**TASK DESCRIPTION**
The answer is all of the data repeated exactly, with each picture omitted.

━━━━━━

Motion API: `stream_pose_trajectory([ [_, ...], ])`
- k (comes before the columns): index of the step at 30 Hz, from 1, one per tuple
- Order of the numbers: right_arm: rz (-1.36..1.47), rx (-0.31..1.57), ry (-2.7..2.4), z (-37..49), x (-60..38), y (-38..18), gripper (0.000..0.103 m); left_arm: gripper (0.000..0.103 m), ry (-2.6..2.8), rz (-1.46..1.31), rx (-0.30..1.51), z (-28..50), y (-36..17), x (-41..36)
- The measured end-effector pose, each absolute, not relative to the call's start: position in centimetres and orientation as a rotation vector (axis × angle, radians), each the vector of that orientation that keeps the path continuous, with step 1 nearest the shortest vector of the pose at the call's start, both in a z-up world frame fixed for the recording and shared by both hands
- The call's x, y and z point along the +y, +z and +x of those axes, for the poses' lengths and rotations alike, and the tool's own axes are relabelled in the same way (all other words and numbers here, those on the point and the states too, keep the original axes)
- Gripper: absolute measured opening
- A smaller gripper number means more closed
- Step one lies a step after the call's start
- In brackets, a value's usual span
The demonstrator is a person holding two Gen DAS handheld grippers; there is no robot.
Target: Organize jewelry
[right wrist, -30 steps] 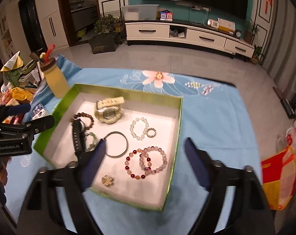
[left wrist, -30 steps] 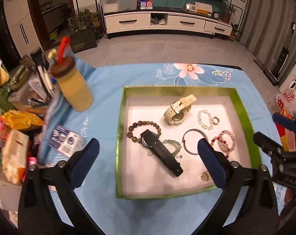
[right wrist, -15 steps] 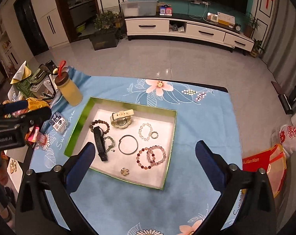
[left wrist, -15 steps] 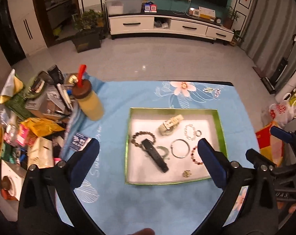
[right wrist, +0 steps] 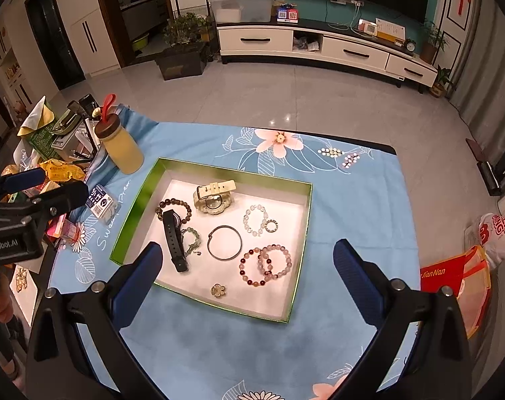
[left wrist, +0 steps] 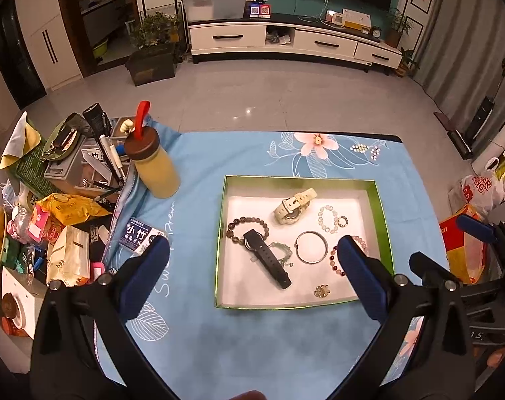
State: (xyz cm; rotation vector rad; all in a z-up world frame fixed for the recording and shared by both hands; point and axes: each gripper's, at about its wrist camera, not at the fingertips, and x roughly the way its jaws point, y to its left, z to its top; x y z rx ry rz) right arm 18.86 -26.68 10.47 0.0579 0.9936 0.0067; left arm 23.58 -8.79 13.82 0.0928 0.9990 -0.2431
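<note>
A green-rimmed tray [left wrist: 220,233] [right wrist: 135,206] with a white floor lies on the blue cloth. Inside it are a black watch [left wrist: 269,260] [right wrist: 173,236], a cream watch [left wrist: 292,206] [right wrist: 214,196], a silver bangle [left wrist: 296,248] [right wrist: 209,243], a brown bead bracelet [left wrist: 234,228], red and pink bead bracelets [right wrist: 242,265], a white bead bracelet [right wrist: 249,215] and a small flower charm [left wrist: 321,291] [right wrist: 218,290]. My left gripper [left wrist: 252,250] hangs high above the tray, open and empty. High over the tray's right side, my right gripper [right wrist: 248,251] is open just as wide and holds nothing.
A yellow bottle [left wrist: 155,170] with a brown lid stands left of the tray. Packets, pens and boxes [left wrist: 52,206] crowd the table's left end. Loose beads [left wrist: 364,150] lie on the cloth's far right corner. Plastic bags [left wrist: 479,190] sit on the floor to the right.
Both grippers have risen well away from the tray, so more of the table and room shows. The right jaws spread a little wider. The jewelry has not moved.
</note>
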Motion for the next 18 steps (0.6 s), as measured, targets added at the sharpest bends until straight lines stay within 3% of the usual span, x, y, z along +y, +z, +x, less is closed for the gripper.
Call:
stream_pose_trajectory([
  [18, 0.05, 0.996, 0.007, 19.14, -26.45, 10.25, 0.102, 0.101, -0.236, 0.114, 0.997, 23.23, 13.9, -9.11],
])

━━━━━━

**TASK OUTPUT**
Motion API: `stream_pose_trajectory([ [_, ...], ])`
- k (comes before the columns): index of the step at 30 Hz, from 1, one per tuple
- Order of the numbers: right_arm: rz (-1.36..1.47), rx (-0.31..1.57), ry (-2.7..2.4), z (-37..49), x (-60..38), y (-38..18), gripper (0.000..0.103 m); left_arm: gripper (0.000..0.103 m), ry (-2.6..2.8), rz (-1.46..1.31), rx (-0.30..1.51), z (-28..50), y (-36..17), x (-41..36)
- The measured end-effector pose, each absolute, not relative to the call's start: position in centimetres and orientation as a rotation vector (axis × angle, radians), each the vector of that orientation that keeps the path continuous, with step 1 nearest the shortest vector of the pose at the call's start, both in a z-up world frame fixed for the recording and shared by both hands
- The call's x, y and z point along the +y, +z and +x of those axes, for the poses' lengths and rotations alike, and the tool's own axes are relabelled in the same way (all other words and numbers here, those on the point and the states too, keep the original axes)
- Gripper: absolute measured opening
- A smaller gripper number means more closed
- Step one lies a step after the call's start
- In brackets, a value's usual span
The demonstrator is a person holding two Gen DAS handheld grippers; there is no robot.
Target: Organize jewelry
[right wrist, -30 steps] 
[left wrist, -30 steps] 
[right wrist, -15 steps] 
[left wrist, -15 steps] 
[right wrist, +0 steps] 
[left wrist, +0 steps] 
State: (xyz cm; rotation vector rad; all in a z-up world frame fixed for the recording and shared by both hands; point and axes: each gripper's, at about its wrist camera, not at the fingertips, and x roughly the way its jaws point, y to its left, z to its top; x y z rx ry rz) right arm 18.86 -26.68 10.47 0.0579 0.9936 0.0067; left arm 23.58 -8.79 13.82 0.0928 0.9990 -0.2431
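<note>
A green-rimmed tray [left wrist: 220,233] [right wrist: 135,206] with a white floor lies on the blue cloth. Inside it are a black watch [left wrist: 269,260] [right wrist: 173,236], a cream watch [left wrist: 292,206] [right wrist: 214,196], a silver bangle [left wrist: 296,248] [right wrist: 209,243], a brown bead bracelet [left wrist: 234,228], red and pink bead bracelets [right wrist: 242,265], a white bead bracelet [right wrist: 249,215] and a small flower charm [left wrist: 321,291] [right wrist: 218,290]. My left gripper [left wrist: 252,250] hangs high above the tray, open and empty. High over the tray's right side, my right gripper [right wrist: 248,251] is open just as wide and holds nothing.
A yellow bottle [left wrist: 155,170] with a brown lid stands left of the tray. Packets, pens and boxes [left wrist: 52,206] crowd the table's left end. Loose beads [left wrist: 364,150] lie on the cloth's far right corner. Plastic bags [left wrist: 479,190] sit on the floor to the right.
Both grippers have risen well away from the tray, so more of the table and room shows. The right jaws spread a little wider. The jewelry has not moved.
</note>
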Motion for the next 18 steps (0.6 s), as measured, targets added at the sharpest bends until straight lines stay within 3% of the usual span, x, y, z along +y, +z, +x, less is closed for the gripper.
Call:
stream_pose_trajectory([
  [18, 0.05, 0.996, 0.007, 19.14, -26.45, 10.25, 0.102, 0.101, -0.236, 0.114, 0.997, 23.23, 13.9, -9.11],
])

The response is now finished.